» Your goal: Identify each line below containing the string "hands" and copy it.

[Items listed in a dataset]
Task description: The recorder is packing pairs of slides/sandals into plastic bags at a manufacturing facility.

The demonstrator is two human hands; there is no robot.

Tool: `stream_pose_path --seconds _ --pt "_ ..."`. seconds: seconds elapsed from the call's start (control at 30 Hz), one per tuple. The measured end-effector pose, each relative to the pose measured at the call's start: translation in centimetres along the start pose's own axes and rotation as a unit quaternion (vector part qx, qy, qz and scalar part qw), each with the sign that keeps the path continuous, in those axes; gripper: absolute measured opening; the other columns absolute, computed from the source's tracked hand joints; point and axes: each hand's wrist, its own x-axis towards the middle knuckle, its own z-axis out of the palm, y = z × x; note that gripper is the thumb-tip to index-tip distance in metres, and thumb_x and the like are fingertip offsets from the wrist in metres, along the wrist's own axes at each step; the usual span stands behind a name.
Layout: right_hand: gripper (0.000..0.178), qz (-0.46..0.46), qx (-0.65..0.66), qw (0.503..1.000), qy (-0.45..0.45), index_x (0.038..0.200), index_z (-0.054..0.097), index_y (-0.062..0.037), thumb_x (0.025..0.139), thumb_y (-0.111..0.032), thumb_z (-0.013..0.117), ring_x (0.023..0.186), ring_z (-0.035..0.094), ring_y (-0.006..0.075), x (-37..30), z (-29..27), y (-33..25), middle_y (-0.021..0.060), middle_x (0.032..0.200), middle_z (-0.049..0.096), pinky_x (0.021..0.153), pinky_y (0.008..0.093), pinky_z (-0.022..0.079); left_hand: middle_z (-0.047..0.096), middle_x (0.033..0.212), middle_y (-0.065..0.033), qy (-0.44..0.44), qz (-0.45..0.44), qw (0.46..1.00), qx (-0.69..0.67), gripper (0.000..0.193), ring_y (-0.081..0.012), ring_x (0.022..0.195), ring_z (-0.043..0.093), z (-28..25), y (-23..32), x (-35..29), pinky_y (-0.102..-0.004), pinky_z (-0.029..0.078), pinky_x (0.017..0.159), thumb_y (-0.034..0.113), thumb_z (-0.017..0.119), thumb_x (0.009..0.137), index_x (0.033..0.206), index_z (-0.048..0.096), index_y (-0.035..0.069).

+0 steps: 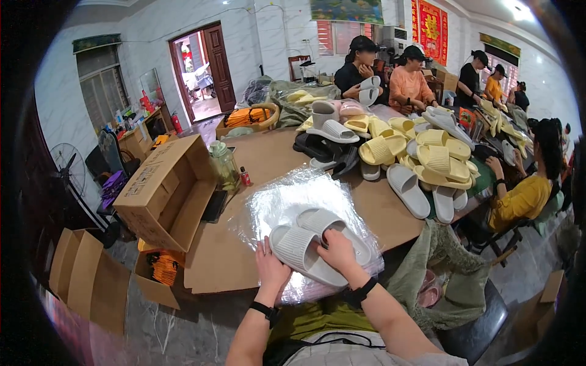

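A pair of light grey slide slippers (300,249) with ribbed straps lies side by side, slightly overlapping, on a stack of clear plastic bags (268,206) in front of me. My left hand (269,267) rests along the outer side of the left slipper, its fingers stretched out and touching the edge. My right hand (337,251) is closed at the inner edges of the pair, its thumb and fingers around the rim between the two footbeds. Its fingertips are partly hidden by the slippers.
Loose yellow and grey slippers (436,160) are heaped at the back right. A tipped cardboard box (160,189), a greenish jar (224,165) and a small red bottle (245,177) stand left. Several co-workers, one in a yellow shirt (519,201), sit around the table (262,149).
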Motion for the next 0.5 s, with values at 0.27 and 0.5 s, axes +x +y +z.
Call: stream_pose_path --seconds 0.27,0.5 --pt "0.034 -0.008 0.003 1.0 -0.003 0.095 0.054 -0.0041 0.083 -0.032 0.069 0.091 0.061 0.0353 0.04 -0.02 0.17 0.014 0.094 0.059 0.075 0.0476 0.05 0.034 0.155 -0.0253 0.009 -0.002 1.0 -0.003 0.063 -0.0488 0.142 0.027 -0.02 0.06 -0.01 -0.0541 0.023 0.117 0.033 0.067 0.083 0.134 0.058 -0.001" --pt "0.035 -0.011 -0.001 1.0 0.004 0.098 0.055 -0.0039 0.083 -0.031 0.069 0.093 0.061 0.0351 -0.02 0.23 0.35 0.0138 0.096 0.059 0.076 0.0473 0.05 0.033 0.155 -0.0255 -0.002 -0.003 1.0 0.001 0.063 -0.0485 0.143 0.027 0.04 0.0 -0.04 -0.0546 0.022 0.117 0.035 0.066 0.084 0.135 0.057 -0.001"
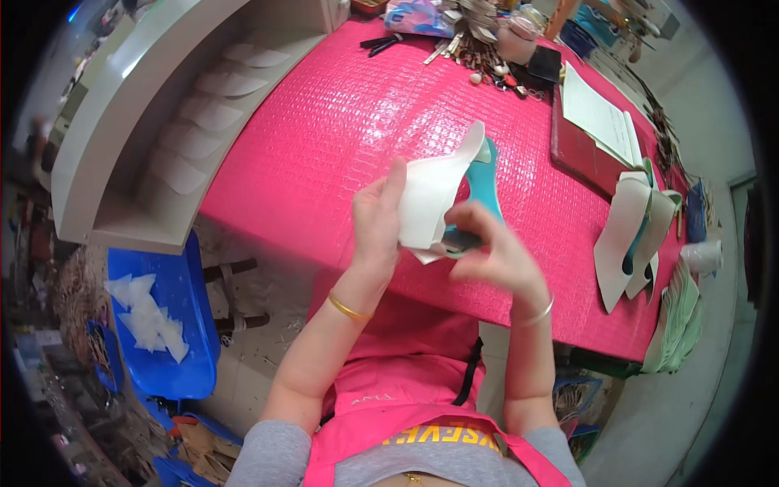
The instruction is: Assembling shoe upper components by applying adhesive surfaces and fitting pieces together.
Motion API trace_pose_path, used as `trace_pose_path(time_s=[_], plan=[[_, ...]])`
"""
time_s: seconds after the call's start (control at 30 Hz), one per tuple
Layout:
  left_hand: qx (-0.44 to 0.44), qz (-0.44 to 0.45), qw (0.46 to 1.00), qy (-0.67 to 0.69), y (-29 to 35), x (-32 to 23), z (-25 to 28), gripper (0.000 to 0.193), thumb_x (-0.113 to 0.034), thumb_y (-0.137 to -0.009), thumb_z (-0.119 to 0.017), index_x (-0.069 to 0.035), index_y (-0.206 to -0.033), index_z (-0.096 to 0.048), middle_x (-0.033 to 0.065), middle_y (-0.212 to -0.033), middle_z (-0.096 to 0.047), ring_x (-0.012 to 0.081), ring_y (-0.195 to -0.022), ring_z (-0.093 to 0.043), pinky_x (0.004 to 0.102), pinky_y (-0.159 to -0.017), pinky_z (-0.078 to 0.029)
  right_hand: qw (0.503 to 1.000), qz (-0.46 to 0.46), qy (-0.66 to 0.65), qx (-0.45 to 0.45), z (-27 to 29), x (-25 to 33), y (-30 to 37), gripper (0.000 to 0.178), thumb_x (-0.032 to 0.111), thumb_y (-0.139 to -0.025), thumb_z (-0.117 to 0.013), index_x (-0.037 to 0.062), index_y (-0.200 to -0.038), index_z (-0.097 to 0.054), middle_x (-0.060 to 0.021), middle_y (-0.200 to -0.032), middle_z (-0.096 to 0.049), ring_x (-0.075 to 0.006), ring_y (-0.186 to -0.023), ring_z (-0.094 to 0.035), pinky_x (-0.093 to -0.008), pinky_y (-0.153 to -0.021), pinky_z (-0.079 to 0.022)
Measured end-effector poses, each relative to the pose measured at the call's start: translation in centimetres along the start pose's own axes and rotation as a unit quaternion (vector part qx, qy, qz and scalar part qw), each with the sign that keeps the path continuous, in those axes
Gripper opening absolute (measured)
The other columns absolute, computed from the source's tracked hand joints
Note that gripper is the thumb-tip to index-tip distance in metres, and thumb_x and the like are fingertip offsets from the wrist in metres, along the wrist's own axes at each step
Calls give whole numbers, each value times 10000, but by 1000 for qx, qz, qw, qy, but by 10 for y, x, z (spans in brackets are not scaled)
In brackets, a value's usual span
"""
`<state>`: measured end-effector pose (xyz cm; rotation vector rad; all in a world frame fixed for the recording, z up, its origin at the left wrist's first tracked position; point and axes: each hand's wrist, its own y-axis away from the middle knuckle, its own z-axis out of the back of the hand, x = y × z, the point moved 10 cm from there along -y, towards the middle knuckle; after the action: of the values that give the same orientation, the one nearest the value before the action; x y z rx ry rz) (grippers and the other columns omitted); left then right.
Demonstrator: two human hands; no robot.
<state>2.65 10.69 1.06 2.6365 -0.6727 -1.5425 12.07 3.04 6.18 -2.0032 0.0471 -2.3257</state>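
A curved cut sheet piece (426,199), white on its near face with a teal layer showing behind, is held up over the table's near edge. It resembles a shoe upper. My left hand (377,211) grips its left side, thumb along the white face and the other fingers mostly hidden. Close to the piece's lower right edge is my right hand (495,256), smeared by motion, with forefinger and thumb curled apart. Whether it pinches the edge cannot be made out. Similar cream pieces with green and teal backing (625,231) stand at the table's right.
The table has a shiny pink cover (324,138). A pale shelf (154,219) at left holds several white curved pieces (211,114). White scraps (154,321) lie on a blue chair (182,377). At the far right are a notebook (600,118), a dark red board (572,150) and clutter.
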Motion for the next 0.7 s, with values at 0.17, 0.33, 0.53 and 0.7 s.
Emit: trace_pose_path(time_s=[0.17, 0.33, 0.53, 0.7], plan=[[7, -4, 1000, 24, -2, -1, -12, 416, -384, -897, -454, 2, -883, -606, 47, -736, -611, 95, -634, -582, 231, -551, -459, 929, 131, 322, -129, -10, 9, 8, 276, 144, -614, -684, 46, -846, -571, -84, -718, -518, -238, -707, -508, -344, -758, -350], [18, 50, 989, 141, -5, 6, -16, 436, -411, -897, -431, -2, -895, -584, 52, -725, -600, 111, -619, -577, 250, -546, -475, 974, 123, 170, -86, -5, 16, 1, 179, 196, -764, -593, 19, -755, -607, -65, -608, -458, -179, -591, -433, -294, -716, -324], [-40, -152, 987, -1, 8, -39, -16, 401, -358, -905, -451, 16, -888, -595, 47, -747, -608, 96, -636, -575, 237, -555, -457, 982, 12, -121, -144, -5, 5, 1, 144, 132, -802, -558, 6, -861, -594, -89, -729, -544, -205, -664, -495, -333, -719, -364], [-47, -57, 996, 54, 1, -25, -11, 388, -344, -902, -464, 12, -832, -601, 34, -700, -600, 88, -590, -554, 230, -529, -441, 962, 130, 135, -200, -15, 26, 2, 169, 136, -810, -567, -7, -900, -575, -117, -750, -560, -236, -710, -518, -316, -708, -390]])
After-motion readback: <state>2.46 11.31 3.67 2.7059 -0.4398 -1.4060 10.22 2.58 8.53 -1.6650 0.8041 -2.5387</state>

» Output of the exercise:
The demonstrator is two human hands; there is no robot.
Demonstrator: two human hands; no robot.

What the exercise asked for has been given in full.